▶ [MATERIAL TO PROCESS]
____

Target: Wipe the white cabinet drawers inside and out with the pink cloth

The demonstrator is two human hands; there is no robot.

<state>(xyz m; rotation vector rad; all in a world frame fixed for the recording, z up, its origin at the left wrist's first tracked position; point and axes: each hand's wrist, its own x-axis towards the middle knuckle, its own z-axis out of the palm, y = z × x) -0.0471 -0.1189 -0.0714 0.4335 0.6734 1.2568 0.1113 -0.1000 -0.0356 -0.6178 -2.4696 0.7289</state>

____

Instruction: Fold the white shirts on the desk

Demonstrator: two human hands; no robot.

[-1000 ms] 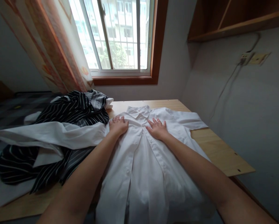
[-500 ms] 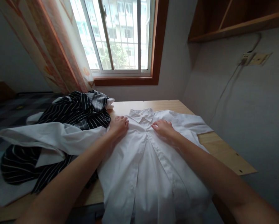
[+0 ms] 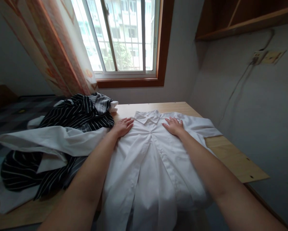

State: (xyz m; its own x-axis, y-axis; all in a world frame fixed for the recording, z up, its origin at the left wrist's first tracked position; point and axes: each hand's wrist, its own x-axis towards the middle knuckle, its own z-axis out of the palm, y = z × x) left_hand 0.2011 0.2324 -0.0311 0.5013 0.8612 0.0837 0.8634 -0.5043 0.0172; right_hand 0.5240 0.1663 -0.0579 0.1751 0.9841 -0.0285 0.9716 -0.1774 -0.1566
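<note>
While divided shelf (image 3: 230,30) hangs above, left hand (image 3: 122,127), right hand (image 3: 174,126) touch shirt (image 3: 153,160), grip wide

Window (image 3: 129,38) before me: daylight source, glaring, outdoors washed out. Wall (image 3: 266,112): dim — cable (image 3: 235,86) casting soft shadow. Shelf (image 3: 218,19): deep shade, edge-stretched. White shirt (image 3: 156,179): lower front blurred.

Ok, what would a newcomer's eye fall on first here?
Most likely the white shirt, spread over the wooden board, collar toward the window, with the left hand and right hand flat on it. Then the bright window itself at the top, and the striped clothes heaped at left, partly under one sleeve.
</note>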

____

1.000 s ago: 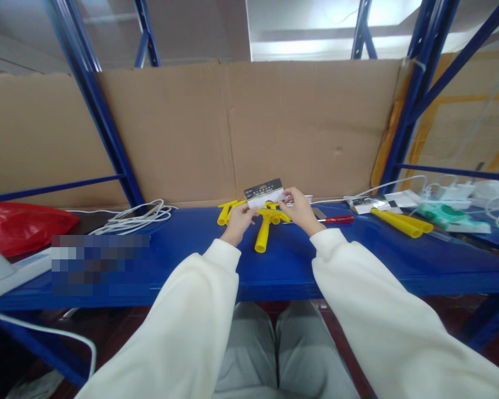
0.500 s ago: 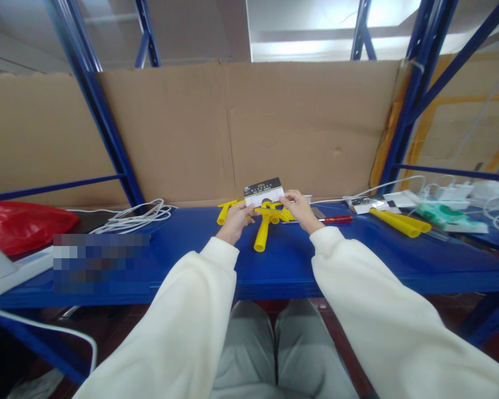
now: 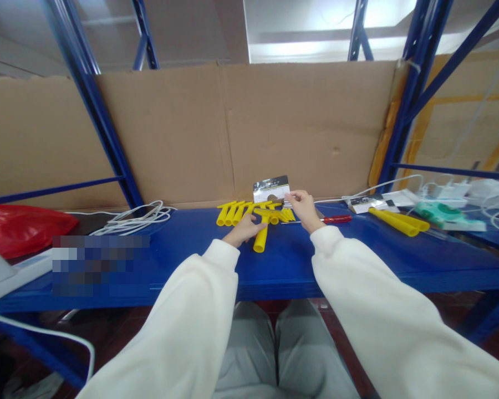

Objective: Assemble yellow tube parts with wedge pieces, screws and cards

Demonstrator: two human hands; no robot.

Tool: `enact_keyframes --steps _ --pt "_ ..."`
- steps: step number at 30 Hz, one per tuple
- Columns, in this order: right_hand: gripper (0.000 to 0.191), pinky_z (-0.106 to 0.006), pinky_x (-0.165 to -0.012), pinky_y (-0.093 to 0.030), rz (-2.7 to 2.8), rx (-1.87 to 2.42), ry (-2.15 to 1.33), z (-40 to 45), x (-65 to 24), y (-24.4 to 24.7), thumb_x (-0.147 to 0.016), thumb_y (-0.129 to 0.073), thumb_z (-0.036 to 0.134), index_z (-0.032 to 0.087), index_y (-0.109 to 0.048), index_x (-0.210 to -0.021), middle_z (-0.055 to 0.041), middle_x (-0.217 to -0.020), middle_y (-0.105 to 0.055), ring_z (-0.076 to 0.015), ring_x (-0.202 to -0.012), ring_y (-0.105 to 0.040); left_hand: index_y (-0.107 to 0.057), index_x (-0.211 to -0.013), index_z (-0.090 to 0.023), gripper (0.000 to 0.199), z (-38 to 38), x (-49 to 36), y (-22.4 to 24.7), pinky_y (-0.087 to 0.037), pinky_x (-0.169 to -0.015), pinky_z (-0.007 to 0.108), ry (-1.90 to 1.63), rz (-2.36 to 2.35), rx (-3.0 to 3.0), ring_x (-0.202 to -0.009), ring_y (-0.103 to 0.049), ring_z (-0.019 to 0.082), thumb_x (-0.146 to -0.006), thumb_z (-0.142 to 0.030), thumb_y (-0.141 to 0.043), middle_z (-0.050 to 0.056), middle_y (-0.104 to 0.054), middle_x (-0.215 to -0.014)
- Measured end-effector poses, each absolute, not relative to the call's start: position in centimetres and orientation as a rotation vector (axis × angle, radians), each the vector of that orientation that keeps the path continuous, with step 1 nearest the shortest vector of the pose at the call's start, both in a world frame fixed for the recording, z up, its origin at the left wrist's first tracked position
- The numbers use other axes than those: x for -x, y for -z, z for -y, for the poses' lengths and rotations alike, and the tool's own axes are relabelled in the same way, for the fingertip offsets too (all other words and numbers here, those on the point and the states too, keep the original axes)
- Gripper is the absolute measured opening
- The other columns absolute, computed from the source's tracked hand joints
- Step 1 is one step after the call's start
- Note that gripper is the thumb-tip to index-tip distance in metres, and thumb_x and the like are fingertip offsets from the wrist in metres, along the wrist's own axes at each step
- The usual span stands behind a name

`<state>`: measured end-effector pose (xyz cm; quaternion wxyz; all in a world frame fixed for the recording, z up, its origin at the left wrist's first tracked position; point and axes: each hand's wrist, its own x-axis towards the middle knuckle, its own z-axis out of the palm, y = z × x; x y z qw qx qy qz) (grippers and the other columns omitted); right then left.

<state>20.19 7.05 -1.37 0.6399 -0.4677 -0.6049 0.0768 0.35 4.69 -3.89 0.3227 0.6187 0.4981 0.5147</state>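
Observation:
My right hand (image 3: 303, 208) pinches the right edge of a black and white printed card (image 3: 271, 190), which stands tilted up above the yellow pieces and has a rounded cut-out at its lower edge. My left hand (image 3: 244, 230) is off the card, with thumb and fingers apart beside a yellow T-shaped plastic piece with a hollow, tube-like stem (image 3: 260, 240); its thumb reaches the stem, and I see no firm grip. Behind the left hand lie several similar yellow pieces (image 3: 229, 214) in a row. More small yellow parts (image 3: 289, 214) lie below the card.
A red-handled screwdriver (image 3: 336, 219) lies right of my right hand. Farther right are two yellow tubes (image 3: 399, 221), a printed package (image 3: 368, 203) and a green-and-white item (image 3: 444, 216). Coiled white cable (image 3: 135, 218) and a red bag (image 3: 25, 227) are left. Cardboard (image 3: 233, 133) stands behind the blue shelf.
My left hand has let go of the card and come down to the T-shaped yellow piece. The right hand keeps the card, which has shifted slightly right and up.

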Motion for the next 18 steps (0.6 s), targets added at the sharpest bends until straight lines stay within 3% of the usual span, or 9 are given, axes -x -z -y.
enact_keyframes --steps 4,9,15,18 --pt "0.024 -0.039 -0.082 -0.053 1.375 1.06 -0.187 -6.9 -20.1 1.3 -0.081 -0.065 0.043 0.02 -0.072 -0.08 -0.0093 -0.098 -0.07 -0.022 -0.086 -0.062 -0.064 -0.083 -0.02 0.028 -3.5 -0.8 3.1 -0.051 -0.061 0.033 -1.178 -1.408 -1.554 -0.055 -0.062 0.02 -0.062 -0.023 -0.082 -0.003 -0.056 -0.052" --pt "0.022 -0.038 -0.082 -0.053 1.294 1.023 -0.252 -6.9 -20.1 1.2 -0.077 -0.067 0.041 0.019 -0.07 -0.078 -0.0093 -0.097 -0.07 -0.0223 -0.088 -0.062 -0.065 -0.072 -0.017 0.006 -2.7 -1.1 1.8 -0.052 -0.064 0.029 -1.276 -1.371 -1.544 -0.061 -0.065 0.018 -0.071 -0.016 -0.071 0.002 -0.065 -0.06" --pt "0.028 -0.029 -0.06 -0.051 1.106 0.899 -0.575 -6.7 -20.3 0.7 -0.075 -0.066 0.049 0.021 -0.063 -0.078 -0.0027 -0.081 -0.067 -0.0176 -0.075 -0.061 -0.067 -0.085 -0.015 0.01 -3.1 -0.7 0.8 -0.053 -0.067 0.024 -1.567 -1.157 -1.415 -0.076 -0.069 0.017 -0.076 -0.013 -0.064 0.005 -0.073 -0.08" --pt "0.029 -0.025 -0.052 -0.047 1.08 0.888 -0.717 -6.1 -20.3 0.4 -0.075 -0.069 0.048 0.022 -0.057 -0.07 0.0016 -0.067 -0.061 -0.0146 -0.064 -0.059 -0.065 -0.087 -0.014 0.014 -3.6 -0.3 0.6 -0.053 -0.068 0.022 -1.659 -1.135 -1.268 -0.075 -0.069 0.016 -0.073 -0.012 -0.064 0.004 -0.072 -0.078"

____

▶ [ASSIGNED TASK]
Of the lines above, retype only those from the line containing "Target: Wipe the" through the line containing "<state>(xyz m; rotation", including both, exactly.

▶ [SOLUTION BELOW]
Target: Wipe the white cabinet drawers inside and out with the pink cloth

The demonstrator is two human hands; there is no robot.

<state>(xyz m; rotation vector rad; all in a world frame fixed for the recording, z up, its origin at the left wrist's first tracked position; point and axes: each hand's wrist, its own x-axis towards the middle knuckle, its own z-axis out of the palm, y = z × x) -0.0471 -0.1189 -0.0714 0.4335 0.6734 1.2568 0.1113 -0.1000 -0.0356 -0.6178 -2.4696 0.7289</state>

Work on this exercise is now complete.